On Friday the 7th of May 2021, customers experience a partial outage of the iPaper platform. All parts of our system, Admin, Flipbook viewer, Display and Popups was periodically not responding with the expected content. During the period of the outage customers saw various levels of responsiveness from our platform. At the worst period (between 13:08 (CEST) and 18:43 (CEST)) the platform would only respond to 25% of the requests, while at other times it was fluctuating between 25 and 100%.

The incident was a result of an underlying hardware failure in our data storage, that lead to sporadic outages forcing us to do an emergency storage migration.

We apologize to all of our customers that have been affected by this incident.

Detailed Description of Impact & Remediation

At 07:51 (CEST) our team received notifications, that one of our hosting zones reported no functional servers available. Immediately we started investigating the issue and spun extra capacity in the healthy zone to ensure capacity for the expected upcoming traffic.

At 09:30 (CEST) we had identified that it was not the hosting zone in itself that was inaccessible, but it was in the communication between our data storage and our application servers.

At 10.24 (CEST) we detected an increase in errors related to the connection to our data storage which lead to sporadic outages, this made us escalate to an emergency storage migration.

At 12:42 (CEST) we initialized migration of our data storage to mitigate the sporadic outages.

At 13:08 (CEST) we detected increased latency from our platform, that will have resulted in our end users experiencing downtime.

At 15:17 (CEST) application servers started to respond well from the first parts of the storage that was migrated.

At 18:43 (CEST) we finished the last part of our migration. Vital metrics such as latency and request count, dropped back to normal levels. Flipbooks viewer, Displays and Popups loaded as expected from all application servers. An issue in our administration system was detected, causing our customers not being able to access their data.

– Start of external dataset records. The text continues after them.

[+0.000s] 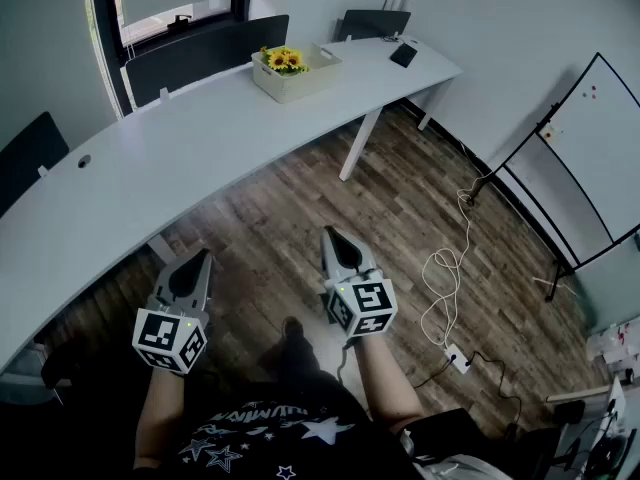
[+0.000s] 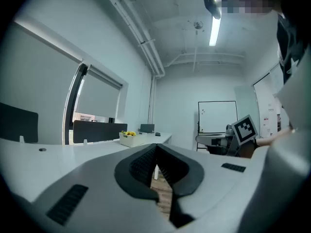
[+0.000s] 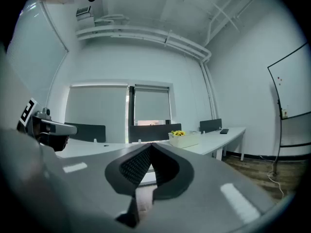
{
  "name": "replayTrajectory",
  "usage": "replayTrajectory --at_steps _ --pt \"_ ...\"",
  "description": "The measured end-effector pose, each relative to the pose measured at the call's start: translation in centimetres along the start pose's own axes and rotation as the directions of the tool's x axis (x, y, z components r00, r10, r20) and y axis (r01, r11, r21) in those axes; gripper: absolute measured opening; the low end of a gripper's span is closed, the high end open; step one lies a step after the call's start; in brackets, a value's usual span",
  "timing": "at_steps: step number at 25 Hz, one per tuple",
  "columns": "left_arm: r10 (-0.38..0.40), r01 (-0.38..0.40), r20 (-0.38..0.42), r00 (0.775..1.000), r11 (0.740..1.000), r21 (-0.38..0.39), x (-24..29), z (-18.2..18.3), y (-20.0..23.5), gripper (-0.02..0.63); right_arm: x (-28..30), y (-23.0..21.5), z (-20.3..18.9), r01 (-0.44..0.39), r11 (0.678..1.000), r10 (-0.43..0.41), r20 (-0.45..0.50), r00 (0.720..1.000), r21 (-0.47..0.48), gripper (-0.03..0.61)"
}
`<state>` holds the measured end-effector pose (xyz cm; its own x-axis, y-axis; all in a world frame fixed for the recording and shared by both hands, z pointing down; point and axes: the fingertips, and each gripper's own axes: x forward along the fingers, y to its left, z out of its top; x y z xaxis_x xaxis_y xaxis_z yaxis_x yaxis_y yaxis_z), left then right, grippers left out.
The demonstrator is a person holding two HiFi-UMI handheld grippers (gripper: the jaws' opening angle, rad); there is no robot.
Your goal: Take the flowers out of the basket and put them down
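At the far end of the tabletop (image 1: 200, 138), flowers (image 1: 283, 60) sit untouched in their basket (image 1: 300, 83).
The left hand-held gripper (image 1: 207, 255) and right hand-held gripper (image 1: 330, 232) are closed, empty and well short of the tabletop. The reach seems unstarted, so next they must approach and open.

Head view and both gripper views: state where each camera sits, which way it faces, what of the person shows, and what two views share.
Head view: on the head, steeply down at desk and floor; forearms, left claw, right claw show.
Left gripper view: on the left claw, level along shut jaws toward the whiteboard; right claw's cube shows.
Right gripper view: on the right claw, level along shut jaws toward windows; left claw's cube shows.
Shared: all show the basket.
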<state>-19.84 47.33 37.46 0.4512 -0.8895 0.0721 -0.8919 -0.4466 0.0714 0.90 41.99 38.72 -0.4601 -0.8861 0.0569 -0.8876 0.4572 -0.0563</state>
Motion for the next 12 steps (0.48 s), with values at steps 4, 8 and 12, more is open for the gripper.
replayTrajectory --at_steps 4,8,12 --pt "-0.012 0.012 -0.001 1.0 1.0 -0.01 0.7 0.1 -0.4 0.009 -0.4 -0.9 -0.1 0.008 1.0 -0.008 0.005 1.0 0.016 0.003" --pt "-0.022 0.022 -0.003 1.0 1.0 -0.015 1.4 0.0 -0.7 0.009 -0.6 -1.4 -0.3 0.015 1.0 -0.015 -0.001 1.0 0.016 0.002" --pt "-0.037 0.037 -0.01 0.999 0.999 -0.022 2.7 -0.4 -0.8 0.009 -0.7 -2.1 -1.0 0.024 1.0 -0.024 -0.025 0.999 0.017 0.002"
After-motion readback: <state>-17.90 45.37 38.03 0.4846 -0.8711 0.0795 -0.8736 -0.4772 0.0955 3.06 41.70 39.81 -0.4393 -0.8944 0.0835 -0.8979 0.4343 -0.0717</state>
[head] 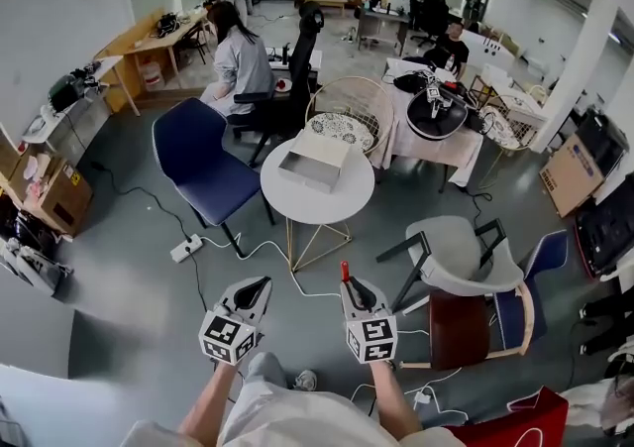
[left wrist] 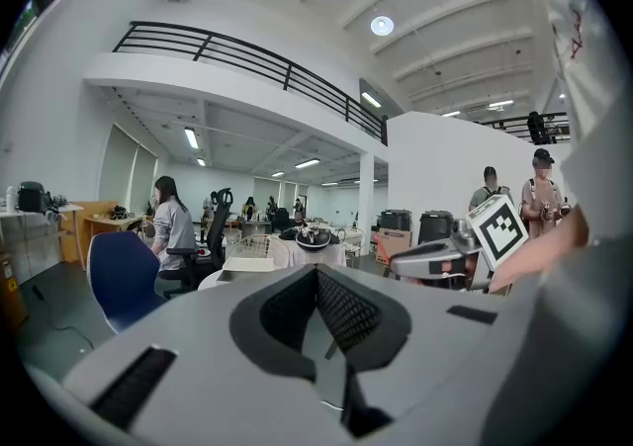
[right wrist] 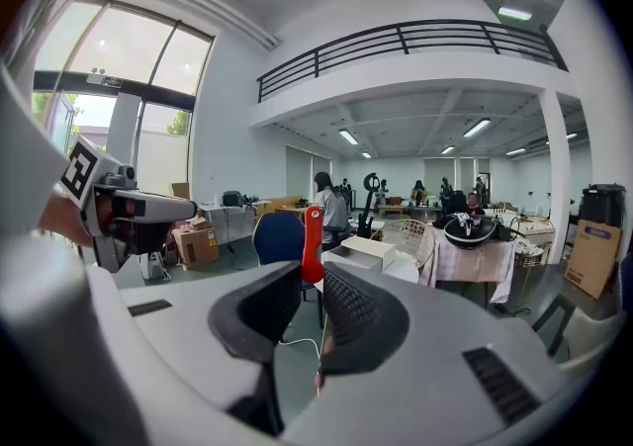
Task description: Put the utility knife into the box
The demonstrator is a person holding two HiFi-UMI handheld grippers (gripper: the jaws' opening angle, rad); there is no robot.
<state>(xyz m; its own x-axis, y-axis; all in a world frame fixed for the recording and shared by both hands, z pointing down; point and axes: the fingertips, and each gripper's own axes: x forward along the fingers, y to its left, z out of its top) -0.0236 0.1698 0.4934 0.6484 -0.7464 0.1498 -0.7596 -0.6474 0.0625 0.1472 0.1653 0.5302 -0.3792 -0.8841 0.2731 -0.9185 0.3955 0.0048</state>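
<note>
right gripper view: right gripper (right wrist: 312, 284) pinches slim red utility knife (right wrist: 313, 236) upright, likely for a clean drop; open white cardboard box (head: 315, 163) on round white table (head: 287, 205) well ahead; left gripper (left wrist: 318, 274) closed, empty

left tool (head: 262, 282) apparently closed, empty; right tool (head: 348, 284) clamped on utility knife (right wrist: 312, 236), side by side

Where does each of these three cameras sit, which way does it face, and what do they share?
Head view: on the person's head, steeply down at the round table and box; left gripper, right gripper, forearms, legs show.
Left gripper view: on the left gripper, roughly level along its shut, empty jaws; right gripper at right.
Right gripper view: on the right gripper, along jaws clamping the utility knife; left gripper at left.
Shared: all see the box.
</note>
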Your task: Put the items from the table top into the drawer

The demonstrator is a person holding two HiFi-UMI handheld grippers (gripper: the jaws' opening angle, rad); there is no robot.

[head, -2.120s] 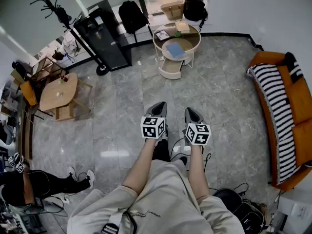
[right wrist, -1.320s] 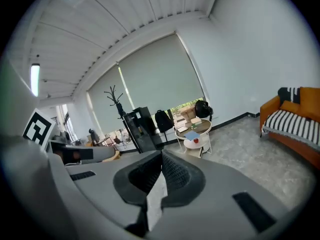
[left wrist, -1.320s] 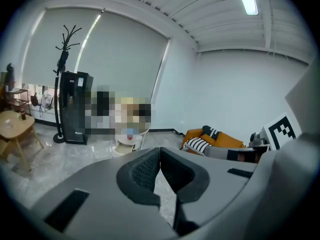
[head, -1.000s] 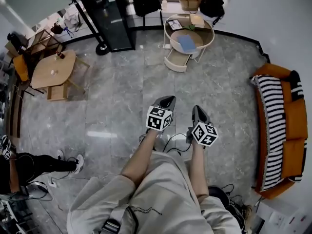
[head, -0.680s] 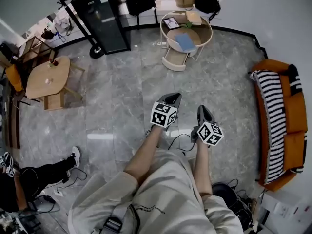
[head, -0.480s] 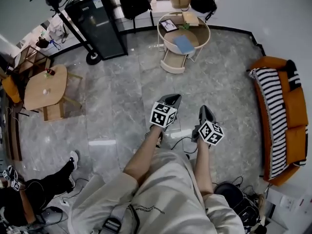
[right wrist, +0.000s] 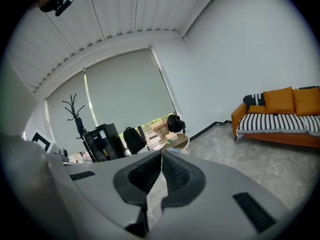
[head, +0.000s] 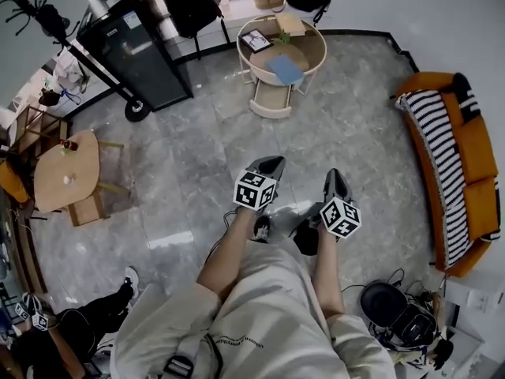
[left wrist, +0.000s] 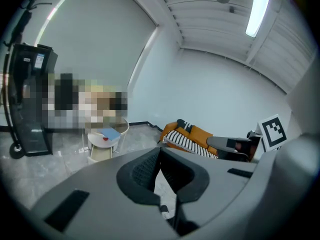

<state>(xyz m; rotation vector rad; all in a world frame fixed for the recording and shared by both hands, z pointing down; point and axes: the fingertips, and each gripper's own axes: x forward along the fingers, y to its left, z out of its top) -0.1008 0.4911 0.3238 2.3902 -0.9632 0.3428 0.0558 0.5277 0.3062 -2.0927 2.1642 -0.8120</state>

At 18:54 (CEST) we had mitigated the loading issue in our administration system.

At 19:19 (CEST) our Customer Care team reported new flipbooks wasn't being processed for publication.

At 20:08 (CEST) the flipbooks processing was back to normal, and verified by our Customer Care team

Prevent Similar Issues

During the process of migration our data storage we did discover a few minor issues that already have been updated in our storage migration plan. Besides the updates we have made sure that we have a more frequent schedule for testing our migrations, to ensure that our plan is always up to date.

To ensure we are able to catch such incidents faster we will be incorporating a wider list of metrics into our health checks. Besides the actual health check we will make sure to gather even more metrics, to assist us in pinpointing the issues for faster resolution.

In the final stages of our migration we noticed a few services didn't have access to our data storage due to lack of incorrect service mapping, we will initiate a process of ensuring automation in this field with a following validation to this step. By automating this step we won't have a server trying to contact the old data storage after it has been migrated away from.

Posted May 12, 2021 - 15:44 CEST

Resolved

We have found no further issues and will mark the incident as resolved.

Posted May 07, 2021 - 23:19 CEST

Monitoring

All known issues have been resolved and we'll keep monitoring the system to ensure everything is as it should be now

Posted May 07, 2021 - 19:06 CEST

Update

We are completing the final stages of our resolution, we should be back online within 30 minutes. Next update 19:00 (GMT+2)

Posted May 07, 2021 - 18:35 CEST

Update

We are still progressing well with the plan, by the looks of it we will be up and running at full speed again in a couple of hours, next update will be at 18:30 (GMT+2)

Posted May 07, 2021 - 17:31 CEST

Update

We are progressing well according to plan with resolving the issue, next update will be at 17:30 (GMT+2)

Posted May 07, 2021 - 16:31 CEST

Update

We are seeing progress towards resolution though we can't supply and ETA yet, next update will be at 16:30 (GMT+2)

Posted May 07, 2021 - 15:30 CEST

Update

We are still working on resolving the issue, next update will be at 15:30 (GMT+2)

Posted May 07, 2021 - 14:45 CEST

Identified

We are currently seeing intermittent load issues of Admin, Flipbooks, Popups and Display, we are working on resolving the issue

Posted May 07, 2021 - 13:49 CEST

This incident affected: Flipbooks (Viewer, Admin, Display Viewer, Pop-ups).